The day, she and Char sit at an outdoor cafe and play "One 100, a road trip game for urban singles." Short form, you select the men you'd like to bang out of the first 100 that walk by. Fun and harmless. Char is up to eight out of forty-six. Carrie, oh for thirty-two. The one maybe, the guy with the dachshund, is out because dachshunds "aren't real dogs." Oh no she di'in't! I love dachshunds. And maybe it's his girlfriend's dog. But he was too good-looking. Carrie theorizes that men who are too good-looking "aren't good in bed because they never had to be." Oh, I love these brutal truisms! Three guys in nice black leather jackets walk by and Carrie adjusts her list to read "oh [for] thirty-five. They were gay!" Char is all, "It's IMAGINARY! There must be someone in Gramercy Park you're willing to have imaginary sex with!" Carrie calls Char an "imaginary whore." What the fuck is that? Char asks Carrie to come to Dr. Cheryl Greystone's seminar with her, because she's "getting cynical." Carrie says, "No, that's why I WOULDN'T go." Char says she might get a column out of it. Carrie is convinced. Some guy approaches their sidewalk table, and Char says that he "has a big head" and that Carrie shouldn't look up. The guy turns out to be Carrie's editor over at the fictional weekly, the New York Star, and he's not too pleased that Carrie hasn't returned his call yet. She starts babbling about how she's researching her column and how "super fun and sexy" it should be -- all about One 100! He says bluntly that "no one is asking her to fuck every guy in town." Ah, newspaper people. They're all salty. She should have started by offering him a drink. But he called about good news, though. Clearwater Press called him, and they want to turn Carrie's columns into a book. "Oh," says Carrie. Then, with a huge smile, "Oh!" Ding ding ding!

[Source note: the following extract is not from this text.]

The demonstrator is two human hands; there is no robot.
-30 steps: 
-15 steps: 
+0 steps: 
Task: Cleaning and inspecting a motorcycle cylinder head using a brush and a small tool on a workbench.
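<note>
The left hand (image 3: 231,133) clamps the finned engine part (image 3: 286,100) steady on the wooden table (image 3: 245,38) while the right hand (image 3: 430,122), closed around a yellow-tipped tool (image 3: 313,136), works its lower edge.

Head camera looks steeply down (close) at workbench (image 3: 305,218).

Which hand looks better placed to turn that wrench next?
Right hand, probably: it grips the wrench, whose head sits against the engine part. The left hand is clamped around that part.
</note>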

Carrie meets with the Clearwater Press top brass, Courtney and Lily (played by Molly Shannon and Amy Sedaris, woo hoo!). They're in suits and expensive haircuts, and talk business at a rapid, machine-gun-fire pace. Carrie looks dazed. Courtney is thrilled to be "having Cosmopolitans with the woman who wrote about Cosmopolitans!" Lily says that everyone at Clearwater reads Carrie's column "religiously." Courtney even has one clipped out and taped on her refrigerator, but "not in that icky Cathy cartoon kind of way -- [she] hate[s] that shit." Wow, is that a shout-out? I've made similar comments about Ally McBeal. Anyway, the editors tell her about her sweet book deal: Carrie picks out twenty-five to thirty of her favorite columns, then writes an introduction and dedication to "set the tone" of the book. Carrie doesn't get it. Here are her fave columns, and what now? You know, hopeful or not? Optimistic or the other thing. Courtney asks, "After all the train wrecks and disappointments, do you still believe he's out there?" Lily says, "Or, should we just shoot ourselves now." Courtney and Lily lean in to hear Carrie's response. Carrie blinks dazedly, then recovers in time to say, "Oh, I'm...hopeful!" She VOs that "her cynical side thinks optimism might sell more books." Good girl.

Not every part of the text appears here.